Dalam kehidupan sehari-hari, kata Barokah atau Berkah sudah tidak asing lagi ditelinga kita. Menurut bahasa, berkah berasal dari bahasa Arab: barokah (البركة), artinya nikmat (Kamus Al-Munawwir, 1997:78). Istilah lain berkah dalam bahasa Arab adalah mubarak dan tabaruk. Menurut Kamus Besar Bahasa Indonesia, berkah adalah “karunia Tuhan yang mendatangkan kebaikan bagi kehidupan manusia”.
Para ulama juga menjelaskan makna berkah sebagai segala sesuatu yang banyak dan melimpah, mencakup berkah-berkah material dan spiritual, seperti keamanan, ketenangan, kesehatan, harta, anak, dan usia. Sementara arti bebasnya adalah nilai plus pada, untuk, bagi siapa yang dikehendaki Allah di antara hamba-hambanya, baik langsung atau melalui perantara, sebagai karunia dan rahmatnya-Nya dan diluar rasio kebanyakan orang.
Barokah hanya bersumber dari Allah. Selain Allah tidak ada yang memiliki barokah. Sementara jika ada sebagian masyarakat meyakini bahwa sesuatu (benda/ barang), manusia (seseorang), tempat dan waktu tertentu mempunyai barokah adalah keyakinan yang salah. Barokah itu tidak bersumber dari hal-hal tersebut, hanya saja Allah menyampaikan keberkahan-Nya melalui benda-benda tersebut.
Terbukti para Sahabat Rasulullah dulu mengambil dari sisa-sisa air wudlu beliau, juga sisa potongan rambut beliau. Dan begitu juga pada tempat-tempat yang dianggap keramat oleh banyak orang, misalnya makam wali, masjid, dan lain sebagainya. Hal ini menunjukkan bahwa seseorang dan tempat hanyalah sebagai perantara sampainya barokah.
Dari keterangan di atas, jelaslah bahwa Allah akan memberikan keberkahan-Nya kepada hamba, tempat, dan benda yang dikehendaki-Nya. Ini tentu pada hamba yang taat dan senantiasa menjauhi larangan-larangan-Nya. Seperti para Nabi, auliyaullah (kekasih Allah), dan ‘ibadurrohman (orang-orang solih). Mereka adalah orang-orang yang diberkahi oleh Allah dan mereka juga sebagai penyalur sampainya barokah kepada hamba-hamba yang lain. Tidak heran, jika sebagian masyarakat dan santri sangat ta’dzim dan segan kepada kiai karena mereka berharap agar mendapat barokah melalui perantaranya.

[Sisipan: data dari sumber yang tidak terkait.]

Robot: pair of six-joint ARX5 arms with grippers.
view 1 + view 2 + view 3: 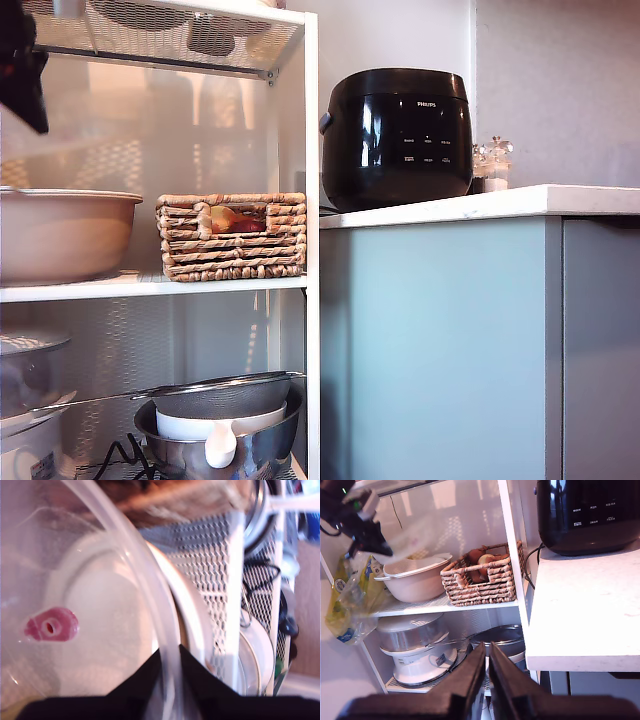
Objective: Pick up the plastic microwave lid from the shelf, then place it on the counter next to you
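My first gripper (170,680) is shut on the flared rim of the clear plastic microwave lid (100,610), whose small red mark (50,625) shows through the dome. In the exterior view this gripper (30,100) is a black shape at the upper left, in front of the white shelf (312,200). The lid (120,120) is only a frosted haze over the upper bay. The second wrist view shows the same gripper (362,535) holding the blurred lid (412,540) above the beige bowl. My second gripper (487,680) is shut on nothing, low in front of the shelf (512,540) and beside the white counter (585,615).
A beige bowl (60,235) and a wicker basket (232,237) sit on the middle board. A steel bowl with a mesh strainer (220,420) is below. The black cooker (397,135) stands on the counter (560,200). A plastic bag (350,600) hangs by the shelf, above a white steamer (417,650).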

Salah satu tempat yang banyak diasumsikan berdomisilinya barokah adalah Pondok Pesantren. Mereka yang ‘nyantri’ meyakini adanya barokah yang akan diperoleh tatkala ia mentaati semua peraturan yang telah ditetapkan oleh Kiai. Maka dari itu, tidak jarang sebagian santri berasumsi barokah akan diperoleh apabila taat dan rela membantu kiai. Ketaatan dan kerelaan ini biasanya mereka ekspresikan dengan kesiapannya bekerja di pondok pesantren.
Namun demikian, yang menjadi problem saat ini sebagian dari mereka berasumsi bahwa barokah hanya akan diperoleh jika bekerja dan bekerja. Ironisnya, sebagian dari mereka lupa dengan kewajibannya yang harus dilakukan. Asumsi ini tentu kurang tepat, karena hakikat dari barokah itu sendiri adalah bertambahnya kebaikan.
Sementara jika dengan bekerja malah akan membuat kewajiban-kewajiban yang lain terlantar, maka hal yang demikian bukanlah menambah kebaikan, akan tetapi menjerumuskan pada hal-hal yang tidak dinginkan oleh Pondok Pesantren. Apalagi kita tidak tahu, dari amal kita yang mana barokah itu didatangkan, karena tidak ada seorangpun yang menegetahui, kapan dan lewat perantara apa atau siapa barokah itu Allah berikan. Hanya Allah yang tahu. Wallahua’lam!